**Activity**:
Pull out of the data below the stretch of lines bounded by the one containing "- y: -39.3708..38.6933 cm" and the one containing "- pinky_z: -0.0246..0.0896", both bounds included, unchanged.

**Data provided**:
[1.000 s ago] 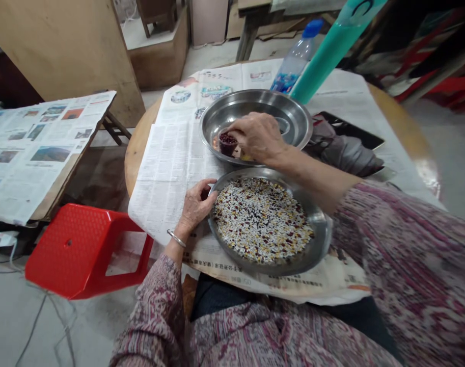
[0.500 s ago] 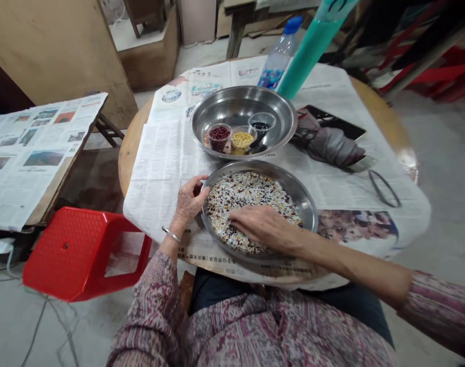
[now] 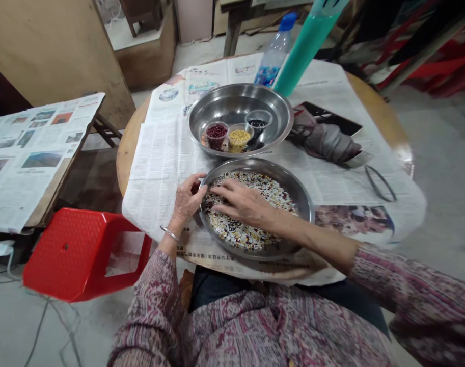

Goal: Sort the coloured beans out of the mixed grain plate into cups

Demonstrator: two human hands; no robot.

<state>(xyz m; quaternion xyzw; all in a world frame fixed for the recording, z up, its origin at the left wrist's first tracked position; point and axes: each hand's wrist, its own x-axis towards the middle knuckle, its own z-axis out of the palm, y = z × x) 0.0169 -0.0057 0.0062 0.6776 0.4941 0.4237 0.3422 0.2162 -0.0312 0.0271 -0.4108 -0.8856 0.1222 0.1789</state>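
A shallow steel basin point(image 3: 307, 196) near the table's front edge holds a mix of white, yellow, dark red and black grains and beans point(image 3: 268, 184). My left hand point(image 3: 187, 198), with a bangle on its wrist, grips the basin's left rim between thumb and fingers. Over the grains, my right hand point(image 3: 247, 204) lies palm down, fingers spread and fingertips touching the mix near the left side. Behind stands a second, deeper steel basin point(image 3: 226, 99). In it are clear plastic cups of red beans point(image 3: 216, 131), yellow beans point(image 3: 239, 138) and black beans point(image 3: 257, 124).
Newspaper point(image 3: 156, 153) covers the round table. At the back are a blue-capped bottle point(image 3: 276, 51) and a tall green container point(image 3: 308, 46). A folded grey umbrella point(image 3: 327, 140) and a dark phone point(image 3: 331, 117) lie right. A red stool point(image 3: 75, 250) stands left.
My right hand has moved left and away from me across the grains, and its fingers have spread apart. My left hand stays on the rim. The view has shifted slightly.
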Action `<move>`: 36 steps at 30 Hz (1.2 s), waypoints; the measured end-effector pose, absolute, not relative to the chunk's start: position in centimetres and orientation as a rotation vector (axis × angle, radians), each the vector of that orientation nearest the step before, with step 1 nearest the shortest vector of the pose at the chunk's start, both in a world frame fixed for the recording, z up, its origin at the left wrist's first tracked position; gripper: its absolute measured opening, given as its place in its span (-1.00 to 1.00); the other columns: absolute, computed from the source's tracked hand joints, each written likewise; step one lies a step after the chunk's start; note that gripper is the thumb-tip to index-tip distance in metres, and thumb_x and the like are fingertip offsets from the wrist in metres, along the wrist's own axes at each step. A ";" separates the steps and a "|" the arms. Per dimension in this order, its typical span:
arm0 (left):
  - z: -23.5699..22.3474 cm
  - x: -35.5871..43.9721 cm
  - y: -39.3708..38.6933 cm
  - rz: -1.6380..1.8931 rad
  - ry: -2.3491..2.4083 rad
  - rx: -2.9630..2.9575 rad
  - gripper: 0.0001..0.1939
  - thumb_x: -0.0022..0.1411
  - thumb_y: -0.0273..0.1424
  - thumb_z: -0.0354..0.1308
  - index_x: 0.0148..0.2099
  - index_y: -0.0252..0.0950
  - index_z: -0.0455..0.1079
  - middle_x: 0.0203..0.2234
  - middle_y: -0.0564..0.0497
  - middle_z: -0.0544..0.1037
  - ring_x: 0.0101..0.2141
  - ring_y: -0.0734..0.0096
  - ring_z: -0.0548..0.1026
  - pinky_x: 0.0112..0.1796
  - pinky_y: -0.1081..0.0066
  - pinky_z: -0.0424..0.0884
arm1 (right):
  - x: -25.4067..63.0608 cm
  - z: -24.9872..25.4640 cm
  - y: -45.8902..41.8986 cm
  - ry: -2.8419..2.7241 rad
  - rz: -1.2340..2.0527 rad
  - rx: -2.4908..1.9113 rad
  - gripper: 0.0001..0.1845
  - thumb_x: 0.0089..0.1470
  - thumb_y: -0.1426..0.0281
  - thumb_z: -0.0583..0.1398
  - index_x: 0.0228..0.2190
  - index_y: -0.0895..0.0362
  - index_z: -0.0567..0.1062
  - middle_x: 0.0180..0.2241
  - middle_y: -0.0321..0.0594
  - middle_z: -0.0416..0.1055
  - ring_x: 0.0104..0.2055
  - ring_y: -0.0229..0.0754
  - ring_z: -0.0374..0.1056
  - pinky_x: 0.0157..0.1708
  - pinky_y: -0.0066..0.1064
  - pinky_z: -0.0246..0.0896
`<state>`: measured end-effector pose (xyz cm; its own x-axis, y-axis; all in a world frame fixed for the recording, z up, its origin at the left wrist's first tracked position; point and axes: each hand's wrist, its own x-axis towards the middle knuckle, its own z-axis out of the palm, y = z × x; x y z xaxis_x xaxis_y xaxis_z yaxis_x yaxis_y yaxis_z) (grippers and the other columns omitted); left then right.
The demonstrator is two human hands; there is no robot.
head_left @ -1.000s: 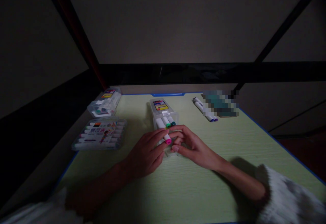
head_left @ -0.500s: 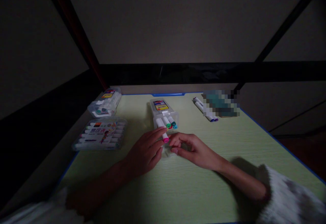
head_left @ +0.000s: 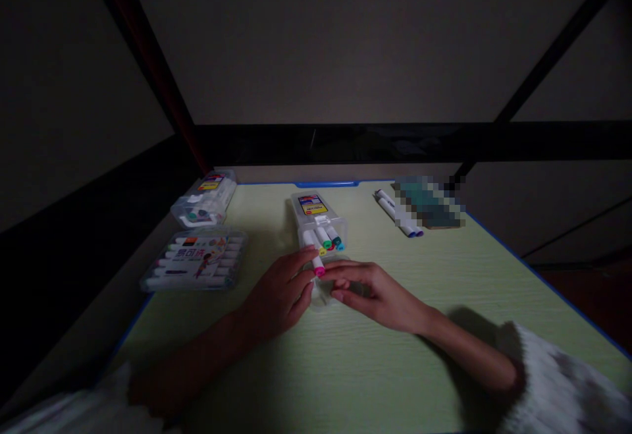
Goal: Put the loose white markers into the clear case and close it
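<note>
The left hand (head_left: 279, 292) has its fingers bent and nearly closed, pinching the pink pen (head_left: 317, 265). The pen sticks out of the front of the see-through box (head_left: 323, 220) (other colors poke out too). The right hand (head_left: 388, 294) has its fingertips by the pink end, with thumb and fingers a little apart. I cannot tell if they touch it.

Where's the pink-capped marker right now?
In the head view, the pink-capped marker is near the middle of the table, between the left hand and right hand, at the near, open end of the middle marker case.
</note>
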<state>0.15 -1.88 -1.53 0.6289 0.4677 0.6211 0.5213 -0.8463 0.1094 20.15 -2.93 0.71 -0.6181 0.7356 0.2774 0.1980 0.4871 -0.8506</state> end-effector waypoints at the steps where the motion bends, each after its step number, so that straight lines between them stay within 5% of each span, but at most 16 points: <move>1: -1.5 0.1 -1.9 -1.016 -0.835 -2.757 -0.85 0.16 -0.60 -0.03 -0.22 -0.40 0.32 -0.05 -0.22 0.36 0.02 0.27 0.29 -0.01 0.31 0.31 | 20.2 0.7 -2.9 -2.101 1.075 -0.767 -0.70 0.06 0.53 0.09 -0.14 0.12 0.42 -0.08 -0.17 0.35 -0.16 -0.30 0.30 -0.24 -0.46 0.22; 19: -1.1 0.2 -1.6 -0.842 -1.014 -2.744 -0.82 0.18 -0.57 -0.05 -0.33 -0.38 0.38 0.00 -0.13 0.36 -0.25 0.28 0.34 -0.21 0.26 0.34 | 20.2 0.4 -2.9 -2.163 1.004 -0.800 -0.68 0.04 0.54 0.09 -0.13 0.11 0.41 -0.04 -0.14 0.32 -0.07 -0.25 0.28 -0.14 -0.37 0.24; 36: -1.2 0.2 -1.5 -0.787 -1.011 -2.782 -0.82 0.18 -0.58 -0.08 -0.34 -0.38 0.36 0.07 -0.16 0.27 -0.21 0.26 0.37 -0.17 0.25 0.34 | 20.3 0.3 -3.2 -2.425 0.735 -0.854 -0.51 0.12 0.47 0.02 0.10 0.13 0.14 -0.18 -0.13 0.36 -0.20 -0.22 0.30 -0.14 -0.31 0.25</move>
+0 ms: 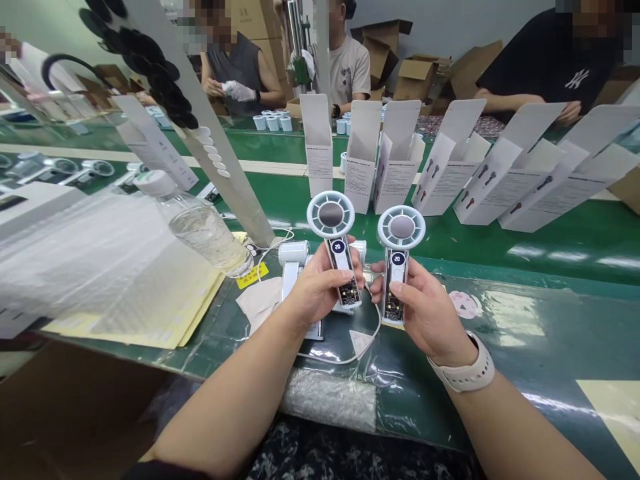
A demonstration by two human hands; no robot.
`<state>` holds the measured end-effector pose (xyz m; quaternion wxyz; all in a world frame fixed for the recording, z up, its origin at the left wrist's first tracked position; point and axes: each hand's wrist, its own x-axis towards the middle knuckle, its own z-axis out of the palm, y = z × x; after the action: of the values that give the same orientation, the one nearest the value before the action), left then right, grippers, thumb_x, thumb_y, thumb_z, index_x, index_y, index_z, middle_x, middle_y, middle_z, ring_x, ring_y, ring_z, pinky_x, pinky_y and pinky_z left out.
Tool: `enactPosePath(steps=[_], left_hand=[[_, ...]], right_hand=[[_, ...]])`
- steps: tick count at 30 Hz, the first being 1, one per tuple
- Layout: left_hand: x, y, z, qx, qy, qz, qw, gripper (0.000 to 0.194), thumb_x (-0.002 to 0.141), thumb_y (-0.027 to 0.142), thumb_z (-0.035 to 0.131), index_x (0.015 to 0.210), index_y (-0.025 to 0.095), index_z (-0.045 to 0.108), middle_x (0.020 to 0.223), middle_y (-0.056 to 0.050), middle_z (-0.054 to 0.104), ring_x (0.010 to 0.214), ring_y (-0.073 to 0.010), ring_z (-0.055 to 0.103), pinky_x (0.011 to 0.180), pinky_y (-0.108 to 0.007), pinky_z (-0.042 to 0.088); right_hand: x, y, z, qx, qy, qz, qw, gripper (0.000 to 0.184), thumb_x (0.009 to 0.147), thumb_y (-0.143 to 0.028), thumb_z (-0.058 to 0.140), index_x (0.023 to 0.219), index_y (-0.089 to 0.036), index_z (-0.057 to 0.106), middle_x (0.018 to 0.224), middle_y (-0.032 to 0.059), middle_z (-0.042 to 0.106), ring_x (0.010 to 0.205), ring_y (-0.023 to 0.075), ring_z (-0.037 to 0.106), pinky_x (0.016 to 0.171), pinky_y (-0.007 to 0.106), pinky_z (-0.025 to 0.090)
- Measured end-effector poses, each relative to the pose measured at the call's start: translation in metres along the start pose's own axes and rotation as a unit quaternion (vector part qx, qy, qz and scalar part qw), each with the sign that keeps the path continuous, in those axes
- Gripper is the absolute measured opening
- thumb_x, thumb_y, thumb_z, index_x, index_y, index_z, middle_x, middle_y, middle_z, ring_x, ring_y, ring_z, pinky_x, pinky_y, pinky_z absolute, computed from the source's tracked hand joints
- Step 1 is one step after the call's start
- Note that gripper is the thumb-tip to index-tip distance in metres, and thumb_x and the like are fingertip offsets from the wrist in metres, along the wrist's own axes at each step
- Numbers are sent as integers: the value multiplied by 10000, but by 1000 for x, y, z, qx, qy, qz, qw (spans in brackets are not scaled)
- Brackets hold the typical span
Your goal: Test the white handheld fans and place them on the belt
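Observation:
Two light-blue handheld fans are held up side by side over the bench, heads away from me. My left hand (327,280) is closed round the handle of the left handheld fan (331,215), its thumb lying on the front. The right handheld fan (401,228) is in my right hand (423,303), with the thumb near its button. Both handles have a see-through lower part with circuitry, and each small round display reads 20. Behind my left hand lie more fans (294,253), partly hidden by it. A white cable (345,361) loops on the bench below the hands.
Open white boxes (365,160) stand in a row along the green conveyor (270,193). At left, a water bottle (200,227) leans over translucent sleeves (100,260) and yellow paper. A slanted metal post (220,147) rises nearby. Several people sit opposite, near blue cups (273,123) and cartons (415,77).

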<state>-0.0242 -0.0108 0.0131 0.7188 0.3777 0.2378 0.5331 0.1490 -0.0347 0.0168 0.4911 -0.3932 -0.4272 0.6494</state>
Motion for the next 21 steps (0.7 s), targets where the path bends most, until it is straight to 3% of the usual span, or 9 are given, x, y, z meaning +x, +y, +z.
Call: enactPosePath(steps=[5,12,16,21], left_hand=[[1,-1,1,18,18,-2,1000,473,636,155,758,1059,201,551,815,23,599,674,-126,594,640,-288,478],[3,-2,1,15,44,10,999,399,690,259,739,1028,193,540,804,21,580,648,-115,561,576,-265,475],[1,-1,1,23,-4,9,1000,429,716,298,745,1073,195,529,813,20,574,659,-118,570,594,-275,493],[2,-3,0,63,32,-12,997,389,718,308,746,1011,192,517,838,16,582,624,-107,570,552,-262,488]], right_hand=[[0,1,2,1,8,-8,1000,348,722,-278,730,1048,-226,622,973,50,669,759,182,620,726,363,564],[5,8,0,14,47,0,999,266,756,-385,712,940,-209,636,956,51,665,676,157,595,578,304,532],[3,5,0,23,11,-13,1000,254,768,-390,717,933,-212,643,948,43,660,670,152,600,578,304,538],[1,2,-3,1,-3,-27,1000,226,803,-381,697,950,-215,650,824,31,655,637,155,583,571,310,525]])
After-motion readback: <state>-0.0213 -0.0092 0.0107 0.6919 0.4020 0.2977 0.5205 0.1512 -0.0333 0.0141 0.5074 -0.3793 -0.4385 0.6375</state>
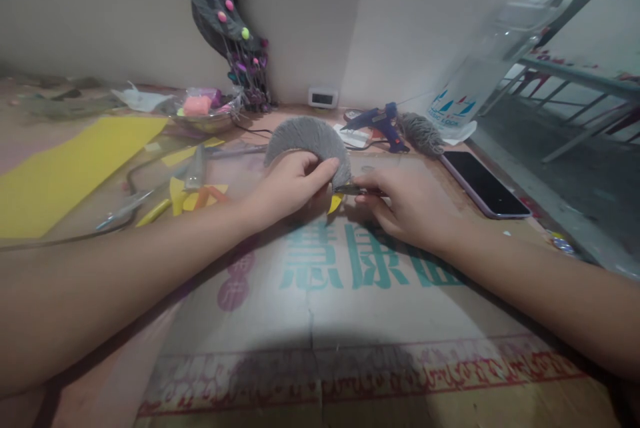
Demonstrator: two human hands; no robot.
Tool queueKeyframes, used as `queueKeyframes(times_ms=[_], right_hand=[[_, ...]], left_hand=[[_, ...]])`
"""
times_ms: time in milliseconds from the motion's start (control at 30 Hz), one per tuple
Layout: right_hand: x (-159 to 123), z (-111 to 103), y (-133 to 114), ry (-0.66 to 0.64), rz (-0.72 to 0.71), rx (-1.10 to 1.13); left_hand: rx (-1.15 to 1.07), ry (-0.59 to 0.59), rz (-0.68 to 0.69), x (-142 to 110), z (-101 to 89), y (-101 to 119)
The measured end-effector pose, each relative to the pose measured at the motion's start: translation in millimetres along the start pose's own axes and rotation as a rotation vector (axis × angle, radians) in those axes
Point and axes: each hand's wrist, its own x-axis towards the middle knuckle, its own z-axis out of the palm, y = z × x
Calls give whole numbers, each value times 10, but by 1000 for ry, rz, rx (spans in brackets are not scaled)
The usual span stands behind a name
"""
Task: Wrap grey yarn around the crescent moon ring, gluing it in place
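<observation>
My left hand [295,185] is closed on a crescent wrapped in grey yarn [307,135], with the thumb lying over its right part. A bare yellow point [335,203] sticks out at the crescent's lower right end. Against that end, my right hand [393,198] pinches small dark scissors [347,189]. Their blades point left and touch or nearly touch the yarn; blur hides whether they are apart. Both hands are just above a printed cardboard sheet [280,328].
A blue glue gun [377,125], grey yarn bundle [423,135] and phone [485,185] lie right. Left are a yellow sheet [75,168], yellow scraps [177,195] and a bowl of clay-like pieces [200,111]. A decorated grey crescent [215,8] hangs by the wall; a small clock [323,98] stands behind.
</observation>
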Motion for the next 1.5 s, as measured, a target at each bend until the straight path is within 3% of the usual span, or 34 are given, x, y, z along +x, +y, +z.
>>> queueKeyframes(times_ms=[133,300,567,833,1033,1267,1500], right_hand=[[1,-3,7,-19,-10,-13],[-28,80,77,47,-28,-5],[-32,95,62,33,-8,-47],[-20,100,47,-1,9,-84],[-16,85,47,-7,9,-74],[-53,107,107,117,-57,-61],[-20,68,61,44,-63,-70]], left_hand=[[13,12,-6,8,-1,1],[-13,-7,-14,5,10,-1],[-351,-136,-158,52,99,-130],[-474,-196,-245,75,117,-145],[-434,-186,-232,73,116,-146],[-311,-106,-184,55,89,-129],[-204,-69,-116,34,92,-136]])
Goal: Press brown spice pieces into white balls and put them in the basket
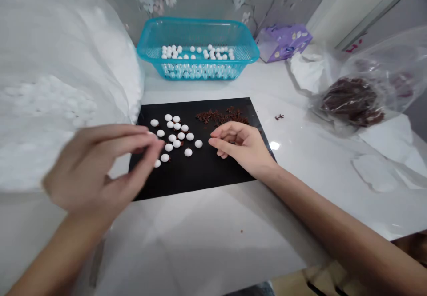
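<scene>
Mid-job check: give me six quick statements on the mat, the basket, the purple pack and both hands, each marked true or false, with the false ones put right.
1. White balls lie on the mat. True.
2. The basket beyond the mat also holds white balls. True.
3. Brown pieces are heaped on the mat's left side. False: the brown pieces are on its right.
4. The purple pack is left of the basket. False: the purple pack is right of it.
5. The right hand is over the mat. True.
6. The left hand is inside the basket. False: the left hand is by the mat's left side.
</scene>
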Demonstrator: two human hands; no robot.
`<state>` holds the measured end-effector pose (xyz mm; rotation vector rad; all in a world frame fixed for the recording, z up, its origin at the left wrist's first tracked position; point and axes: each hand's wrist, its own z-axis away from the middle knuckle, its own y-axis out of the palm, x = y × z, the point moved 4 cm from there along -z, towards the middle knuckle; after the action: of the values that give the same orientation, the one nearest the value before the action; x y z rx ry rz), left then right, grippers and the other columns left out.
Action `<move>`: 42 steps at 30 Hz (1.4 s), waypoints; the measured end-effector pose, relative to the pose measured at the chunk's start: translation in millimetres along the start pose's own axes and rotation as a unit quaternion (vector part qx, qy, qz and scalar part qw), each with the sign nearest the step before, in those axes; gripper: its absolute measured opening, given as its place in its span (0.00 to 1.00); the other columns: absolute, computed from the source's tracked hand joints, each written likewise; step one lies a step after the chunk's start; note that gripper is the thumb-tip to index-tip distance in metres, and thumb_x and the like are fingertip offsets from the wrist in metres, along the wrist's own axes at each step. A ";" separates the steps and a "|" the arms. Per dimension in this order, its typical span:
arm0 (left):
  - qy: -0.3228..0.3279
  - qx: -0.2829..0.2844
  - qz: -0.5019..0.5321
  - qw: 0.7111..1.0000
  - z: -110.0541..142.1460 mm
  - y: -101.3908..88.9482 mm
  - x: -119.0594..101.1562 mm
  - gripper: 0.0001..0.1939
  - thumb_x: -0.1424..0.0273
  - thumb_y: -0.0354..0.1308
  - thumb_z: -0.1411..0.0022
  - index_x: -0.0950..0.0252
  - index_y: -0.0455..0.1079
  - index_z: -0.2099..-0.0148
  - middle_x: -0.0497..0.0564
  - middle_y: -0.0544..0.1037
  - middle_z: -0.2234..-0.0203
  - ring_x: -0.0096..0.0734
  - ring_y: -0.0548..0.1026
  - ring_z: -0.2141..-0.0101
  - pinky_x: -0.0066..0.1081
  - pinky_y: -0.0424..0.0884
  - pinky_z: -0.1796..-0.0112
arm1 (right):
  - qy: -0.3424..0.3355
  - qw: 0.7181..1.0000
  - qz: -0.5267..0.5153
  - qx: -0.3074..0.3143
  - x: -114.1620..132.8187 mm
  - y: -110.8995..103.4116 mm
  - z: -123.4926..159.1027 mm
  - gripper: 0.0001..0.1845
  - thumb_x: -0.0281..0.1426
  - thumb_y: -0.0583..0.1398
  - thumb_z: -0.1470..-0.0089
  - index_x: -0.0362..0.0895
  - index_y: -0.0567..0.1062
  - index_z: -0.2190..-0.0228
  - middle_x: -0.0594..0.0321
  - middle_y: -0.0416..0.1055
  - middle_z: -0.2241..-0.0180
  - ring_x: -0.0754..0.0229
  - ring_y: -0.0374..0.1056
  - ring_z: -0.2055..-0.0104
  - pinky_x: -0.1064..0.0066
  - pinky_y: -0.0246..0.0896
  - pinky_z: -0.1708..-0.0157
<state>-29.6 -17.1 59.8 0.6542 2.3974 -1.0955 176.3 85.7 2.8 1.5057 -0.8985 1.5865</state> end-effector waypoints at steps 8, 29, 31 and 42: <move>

**Answer space**:
  - y: -39.3708..38.6933 cm
  - rz: -1.6380..1.8931 rad
  - ry: -2.3491..2.4083 rad
  - rx: -2.9630..2.9575 rad
  - gripper: 0.0001..0.1939
  - thumb_x: -0.0022..0.1411
  - thumb_y: -0.0273..0.1424
  - thumb_z: -0.0354..0.1308
  - index_x: 0.0148..0.2099
  - index_y: -0.0252..0.0950
  - index_z: -0.0455..0.1079
  - middle_x: 0.0203..0.2234
  - middle_y: -0.0564..0.0497
  - middle_z: -0.0544..0.1037
  - ring_x: 0.0101..0.2141
  - ring_y: -0.0734..0.0096
  - ring_z: -0.0548..0.1026
  - pinky_x: 0.0112..0.1796
  - pinky_y: -0.1081..0.0066
  - pinky_z: -0.0424..0.0884
arm1 (right):
  - x: -25.4067..63.0608 cm
  - z: -24.9872..25.4640 cm
  - y: -45.8902..41.8986 cm
  - ry: -2.8419..2.7241 rad
  - rz: -1.2340..2.0527 rad
  - rx: -2.4908..1.9113 rad
  - gripper: 0.0001..0.1845
  - thumb_x: 0.0089..0.1470
  - thumb_y: -0.1426..0.0281
  - thumb_z: -0.0583..0.1398
  - index_x: 0.0228..0.2190
  - index_y: -0.0895..0.0362
  - index_z: -0.0567..0.1062
  - middle_x: 0.0180..0.2241
  - middle_y: -0.0321..0.0594
  - middle_z: -0.0416..0.1055
  - ring_x: 0.0104..0.2055
  - ring_y: -0.0229..0.0754
  - ring_z: -0.0374..0.1056
  - pinky_x: 0.0157..0.1708
  - pinky_y: -0.0066..0.1064
  - pinky_z: -0.0246..0.0896

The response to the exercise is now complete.